A new axiomatization of groups **
--- **
...Souriau lives in an apartment in old Aix. The door facing the street is magnificent. In the entryway stands a rather unusual vehicle: an antique sedan chair belonging to the building's owner, a young lady, an archaeologist, I believe. The chair is against the wall. All that remains is to find two bearers, slide the two long wooden poles into the rings, and sit down to take a ride. The openings are glass-paned: the side panes can be lowered, not by a crank, but by pulling leather straps, just like in the train compartments of my childhood.
...How dreamlike all this is. I realize I've never ridden in a sedan chair. In these times of unemployment, I'm convinced people could earn a living by launching the first regular line of sedan chairs in old Aix.
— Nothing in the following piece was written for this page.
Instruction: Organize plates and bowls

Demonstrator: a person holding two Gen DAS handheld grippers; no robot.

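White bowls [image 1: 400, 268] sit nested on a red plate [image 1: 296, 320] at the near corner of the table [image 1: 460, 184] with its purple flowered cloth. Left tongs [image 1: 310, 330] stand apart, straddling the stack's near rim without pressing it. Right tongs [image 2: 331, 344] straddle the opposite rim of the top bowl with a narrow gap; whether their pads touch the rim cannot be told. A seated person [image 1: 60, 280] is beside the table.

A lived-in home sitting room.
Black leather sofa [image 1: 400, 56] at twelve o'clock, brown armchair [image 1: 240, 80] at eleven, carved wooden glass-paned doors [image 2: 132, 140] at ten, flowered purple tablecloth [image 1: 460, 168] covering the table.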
All it would take is building a vehicle resembling the old ones. That shouldn't be too difficult. Then, acquire two embroidered costumes and two wigs, and off we go. Route: the Cours Mirabeau. That would be more than enough. After that, all you'd need is imagination, a little dreaming.
...Jean-Marie lives alone with his cat, Pioum, in his spacious apartment, full of gilding and paneling. Pioum is adorable. Yet I don't particularly care for cats. But this one is exceptionally welcoming and affectionate.
We usually work in the kitchen, one floor above. A small room under the roof, whose cramped size contrasts sharply with the imposing dimensions of the lower rooms. Every time, Jean-Marie tries to get me to drink his favorite beverage: Fernet-Branca, made from artichoke, which I find utterly dreadful, though he attributes to it all possible virtues.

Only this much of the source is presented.